The Voluntary Good

A question came up in the comments section of a previous article.  “Do businesses always have the best interests of the nation in mind when making business investments or do they have the best interests in their business?” My answer came quickly, “No. Businesses do not always have the best interest of the nation in mind… nor should they.” Certainly this may sound harsh to those bombarded with the propaganda of the State and the Social Contract. This response would most likely give progressives heart palpitations and cause them to foam at the mouth!

I can even confess that just a few years ago, this idea would have shocked me into a pre-programmed outrage of collectivism and statism. That was before I had accepted individual liberty as my Lord and Savior. The answer to this question can best be addressed by the Non-Aggression Principle and property rights. This was discussed in a previous Bad Quaker podcast.

Before going into the NAP and property rights, let’s define the phrase “good of the nation.” The answer to that question would depend upon the outlook of the person answering it. It would be as subjective as defining “nice weather.” To the person that is always a little chilly, a 95 degree day would be beautiful where I am completely comfortable at temps in the 60’s. We could always put that question to a vote of the population and let the majority decide. Not such a good idea having seen the results of the democratic process thus far.

Non-Aggression Principle

Has the firm violated the NAP with its actions? Has the firm used violence or threats of violence against people or their property in order to get their way? If not, then there is no violation. Let’s go with the most common response of pollution. If a firm does damage to another’s property through pollution, then the NAP has been violated and that firm is obligated to clean up the mess or make restitution to the party that was harmed. Let’s also remember which entity put limits on the liability of oil companies in the event of oil spills.

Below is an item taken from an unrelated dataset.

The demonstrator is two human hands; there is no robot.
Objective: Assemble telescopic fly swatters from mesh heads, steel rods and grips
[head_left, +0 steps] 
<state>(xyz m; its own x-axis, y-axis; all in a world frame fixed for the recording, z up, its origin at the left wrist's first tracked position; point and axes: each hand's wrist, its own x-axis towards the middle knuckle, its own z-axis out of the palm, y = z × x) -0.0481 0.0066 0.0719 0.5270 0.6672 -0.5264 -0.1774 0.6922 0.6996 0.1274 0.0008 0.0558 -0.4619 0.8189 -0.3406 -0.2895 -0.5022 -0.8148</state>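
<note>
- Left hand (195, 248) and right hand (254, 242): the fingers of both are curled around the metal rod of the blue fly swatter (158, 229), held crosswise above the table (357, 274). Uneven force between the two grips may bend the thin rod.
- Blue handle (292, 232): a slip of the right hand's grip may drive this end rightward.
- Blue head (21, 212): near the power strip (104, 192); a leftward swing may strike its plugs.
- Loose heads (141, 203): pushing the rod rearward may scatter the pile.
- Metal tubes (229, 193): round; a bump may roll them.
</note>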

By putting limits on the amount of money that an oil company would have to pay for destroying property, the government has created a disincentive to work safer and clean up faster. In the incident involving the Deepwater Horizon , BP did not carry liability insurance. They chose to self-insure. If there was no limit to the liability that they could face, BP would most likely have carried insurance or worked more diligently to deal with the spill. They also may have gone bankrupt paying for their blunder. But don’t forget that BP had the “thumbs up” of government inspectors too.

A family friend had a dumping site on his rural property that he wanted to get rid of. The cost to hire somebody to come haul the junk away was $500. Back in those days, that was a lot of money. He called the township to find out how much the fine was for burning trash, not that burning trash on his own property should be a crime if he really owns the property. It was only $50. Can you figure out what he did? He was given a choice of paying $500 for the removal or up to $51 for the fine and the cost of the gasoline and matches. He only paid for the gasoline as there were no nosy neighbors or revenue collectors. This is not by any means an endorsement of higher fines for activity on private property but merely an example of how people evaluate their options.

Property Rights

Does a business, more specifically the owner(s) of the business have a right to use their property as they see fit? Of course they do. To show a completely ridiculous example, a firm could purchase the entire available supply of any item and either hoard it or destroy it. Sure, the public would not have access to those consumer goods but the firm would not have access to the revenues earned from selling those consumer goods. The firm would also go out of business eventually for taking such a foolish action.

If we look at this from a personal level, if you have a bunch of money and choose to hoard (save) it for a later date; are you an evil person? Do you have an obligation to go buy things that you do not want or need for the benefit of the economy? Do you have the right to destroy your own property? If you do not violate the NAP, you and businesses (other people) have that very right.

The Economic Explanation

In a market economy, businesses are actually at the mercy of the consumer. Many will tell us that the opposite is true. Every time you spend your money, you are voting for the firm that you want to provide that good or service. You do have a choice in where you get your goods from because of competition. Don’t like this fast food joint? No problem. There is another a block away. Don’t like this hardware store? Pick a different one. They must EARN your business through price, quality, customer service, or any other factor that people use in determining where they will engage in commerce.


The only way for a business to survive in a (free) market is for a business to offer goods and services that people will voluntarily exchange their money for. That is the profit motive. That is self-interest. That is, in my opinion, “for the good of the nation.” On the other side of the coin, in a manipulated market, we are subjected to politically motivated products such as the Chevy Volt  or inferior products that people hate but are forced to buy. In a truly free market, these businesses would suffer the economic death penalty for sucking.

Would you buy products that you do not like or want? Would you go to a store with high prices and bad service? If you do, it’s your own fault… or you are at a government office.